Dr. Olopade is an international leader in the field of clinical cancer genetics, a field that seeks to identify and understand the various genes that contribute to cancer susceptibility, how these genes interact with one another and how they are affected by environmental factors. Her current laboratory research is focused on tumor suppressor genes such as BRCA1 and BRCA2 that predispose to breast and ovarian cancers. As a hematologist/oncologist, Dr. Olopade specializes in the treatment of aggressive breast cancer that disproportionately affects young women.

Dr. Olopade received her medical degree with distinction from the University of Ibadan in Nigeria and served as a medical officer at the Nigerian Navy Hospital. She came to the United States as a resident in internal medicine at Cook County Hospital, Chicago, where she was named Chief Medical Resident. She did her Hematology/Oncology Fellowship training at the University of Chicago and was appointed to the faculty in 1991. A former James S. McDonnell Foundation Scholar, Dr. Olopade currently is a Doris Duke Distinguished Clinical Scientist.

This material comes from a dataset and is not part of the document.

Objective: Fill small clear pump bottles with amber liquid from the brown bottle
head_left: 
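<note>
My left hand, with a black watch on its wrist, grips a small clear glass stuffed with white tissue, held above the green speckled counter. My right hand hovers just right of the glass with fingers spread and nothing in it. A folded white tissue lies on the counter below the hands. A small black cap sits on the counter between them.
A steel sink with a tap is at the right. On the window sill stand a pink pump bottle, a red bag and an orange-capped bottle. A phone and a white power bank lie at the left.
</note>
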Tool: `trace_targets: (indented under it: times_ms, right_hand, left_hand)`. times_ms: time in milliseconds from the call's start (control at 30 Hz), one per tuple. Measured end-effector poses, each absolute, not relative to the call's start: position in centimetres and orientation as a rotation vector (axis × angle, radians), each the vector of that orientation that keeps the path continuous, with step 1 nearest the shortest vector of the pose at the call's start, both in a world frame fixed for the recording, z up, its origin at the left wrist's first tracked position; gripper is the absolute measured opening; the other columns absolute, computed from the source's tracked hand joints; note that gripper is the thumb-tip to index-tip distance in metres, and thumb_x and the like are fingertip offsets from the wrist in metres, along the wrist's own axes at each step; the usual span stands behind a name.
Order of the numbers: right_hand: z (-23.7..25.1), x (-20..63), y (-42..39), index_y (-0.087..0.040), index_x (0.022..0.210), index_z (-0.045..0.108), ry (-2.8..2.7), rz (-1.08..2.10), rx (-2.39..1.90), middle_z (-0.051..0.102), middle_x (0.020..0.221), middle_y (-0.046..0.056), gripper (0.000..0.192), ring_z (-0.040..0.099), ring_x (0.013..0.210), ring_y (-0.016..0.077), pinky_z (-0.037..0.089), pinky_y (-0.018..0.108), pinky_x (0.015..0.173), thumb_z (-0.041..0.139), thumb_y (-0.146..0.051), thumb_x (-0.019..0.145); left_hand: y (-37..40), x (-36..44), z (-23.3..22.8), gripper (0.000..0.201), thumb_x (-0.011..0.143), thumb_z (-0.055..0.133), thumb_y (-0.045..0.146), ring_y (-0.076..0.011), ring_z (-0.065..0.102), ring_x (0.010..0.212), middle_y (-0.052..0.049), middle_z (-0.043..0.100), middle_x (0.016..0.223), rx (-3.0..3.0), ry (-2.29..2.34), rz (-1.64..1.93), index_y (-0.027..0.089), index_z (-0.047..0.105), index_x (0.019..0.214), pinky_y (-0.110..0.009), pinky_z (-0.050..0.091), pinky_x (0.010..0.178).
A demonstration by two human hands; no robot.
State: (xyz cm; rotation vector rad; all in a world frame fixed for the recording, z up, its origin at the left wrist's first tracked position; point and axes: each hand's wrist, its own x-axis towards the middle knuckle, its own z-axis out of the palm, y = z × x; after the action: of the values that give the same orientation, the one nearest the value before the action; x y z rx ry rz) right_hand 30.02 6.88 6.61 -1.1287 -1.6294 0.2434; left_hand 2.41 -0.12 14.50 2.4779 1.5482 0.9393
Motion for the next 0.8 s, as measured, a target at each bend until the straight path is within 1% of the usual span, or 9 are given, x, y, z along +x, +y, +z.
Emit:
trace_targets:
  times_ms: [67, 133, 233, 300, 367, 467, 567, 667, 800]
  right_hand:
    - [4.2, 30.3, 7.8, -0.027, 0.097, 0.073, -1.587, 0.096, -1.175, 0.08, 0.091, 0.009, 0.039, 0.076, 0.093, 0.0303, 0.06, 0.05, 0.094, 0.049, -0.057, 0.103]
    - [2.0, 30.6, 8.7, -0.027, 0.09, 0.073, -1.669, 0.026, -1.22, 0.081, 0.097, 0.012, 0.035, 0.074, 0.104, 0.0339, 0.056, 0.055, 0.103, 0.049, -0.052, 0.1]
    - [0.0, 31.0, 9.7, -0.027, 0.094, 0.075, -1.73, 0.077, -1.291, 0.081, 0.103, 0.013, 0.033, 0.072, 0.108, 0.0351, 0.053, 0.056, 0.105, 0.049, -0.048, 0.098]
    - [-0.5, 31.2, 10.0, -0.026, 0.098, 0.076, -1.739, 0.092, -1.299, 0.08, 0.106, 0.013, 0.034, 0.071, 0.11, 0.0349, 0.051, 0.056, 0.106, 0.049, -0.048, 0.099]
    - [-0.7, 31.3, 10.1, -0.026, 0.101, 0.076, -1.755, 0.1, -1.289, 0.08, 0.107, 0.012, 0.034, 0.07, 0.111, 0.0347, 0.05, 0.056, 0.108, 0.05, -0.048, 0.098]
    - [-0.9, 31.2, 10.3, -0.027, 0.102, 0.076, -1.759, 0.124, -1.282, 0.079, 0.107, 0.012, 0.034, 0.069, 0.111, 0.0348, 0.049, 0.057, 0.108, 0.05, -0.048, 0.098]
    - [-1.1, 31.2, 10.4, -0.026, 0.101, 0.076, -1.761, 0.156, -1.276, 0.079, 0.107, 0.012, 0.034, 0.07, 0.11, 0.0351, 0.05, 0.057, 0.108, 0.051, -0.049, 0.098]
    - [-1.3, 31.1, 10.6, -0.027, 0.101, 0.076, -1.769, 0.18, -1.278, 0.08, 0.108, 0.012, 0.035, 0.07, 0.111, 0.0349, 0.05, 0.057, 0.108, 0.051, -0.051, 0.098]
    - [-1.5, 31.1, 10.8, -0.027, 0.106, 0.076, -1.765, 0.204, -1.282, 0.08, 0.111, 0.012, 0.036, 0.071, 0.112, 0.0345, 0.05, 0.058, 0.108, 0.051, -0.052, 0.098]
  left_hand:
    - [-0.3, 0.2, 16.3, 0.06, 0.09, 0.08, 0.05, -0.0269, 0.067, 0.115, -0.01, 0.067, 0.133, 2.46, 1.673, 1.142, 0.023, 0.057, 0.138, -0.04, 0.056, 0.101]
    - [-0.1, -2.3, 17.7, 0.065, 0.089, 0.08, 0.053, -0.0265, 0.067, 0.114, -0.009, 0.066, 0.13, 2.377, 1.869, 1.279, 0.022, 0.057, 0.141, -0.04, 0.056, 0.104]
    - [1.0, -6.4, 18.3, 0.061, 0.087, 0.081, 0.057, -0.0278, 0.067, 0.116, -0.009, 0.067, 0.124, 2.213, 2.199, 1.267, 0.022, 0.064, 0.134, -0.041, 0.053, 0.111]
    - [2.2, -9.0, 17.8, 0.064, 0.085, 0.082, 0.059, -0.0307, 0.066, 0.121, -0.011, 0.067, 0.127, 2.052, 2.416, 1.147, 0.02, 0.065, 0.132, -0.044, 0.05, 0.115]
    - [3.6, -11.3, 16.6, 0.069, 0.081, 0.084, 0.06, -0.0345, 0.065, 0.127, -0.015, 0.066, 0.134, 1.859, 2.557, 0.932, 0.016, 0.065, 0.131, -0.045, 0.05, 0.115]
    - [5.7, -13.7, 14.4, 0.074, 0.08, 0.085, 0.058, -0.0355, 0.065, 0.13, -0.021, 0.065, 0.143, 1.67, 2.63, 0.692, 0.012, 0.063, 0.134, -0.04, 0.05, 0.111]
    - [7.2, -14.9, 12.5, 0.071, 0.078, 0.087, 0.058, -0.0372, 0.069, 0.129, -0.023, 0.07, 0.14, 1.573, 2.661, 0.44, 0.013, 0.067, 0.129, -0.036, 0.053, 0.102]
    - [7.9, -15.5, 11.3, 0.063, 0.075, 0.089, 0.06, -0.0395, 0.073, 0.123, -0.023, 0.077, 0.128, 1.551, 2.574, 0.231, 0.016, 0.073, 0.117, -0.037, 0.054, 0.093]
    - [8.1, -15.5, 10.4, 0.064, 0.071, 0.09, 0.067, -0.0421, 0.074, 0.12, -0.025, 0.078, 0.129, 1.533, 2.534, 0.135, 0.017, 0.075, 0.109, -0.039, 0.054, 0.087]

Dr. Olopade is a member of many professional societies including the American Association for Cancer Research, American Society of Clinical Oncology, the American Society of Hematology, American College of Physicians and the American Society of Breast Diseases. She serves on the Steering Committee of the NCI Cooperative Family Registry for Breast Cancer Studies and the Advisory Committee of the Cancer Genetics Network. Dr. Olopade is a member of the NCI Board of Scientific Counselors.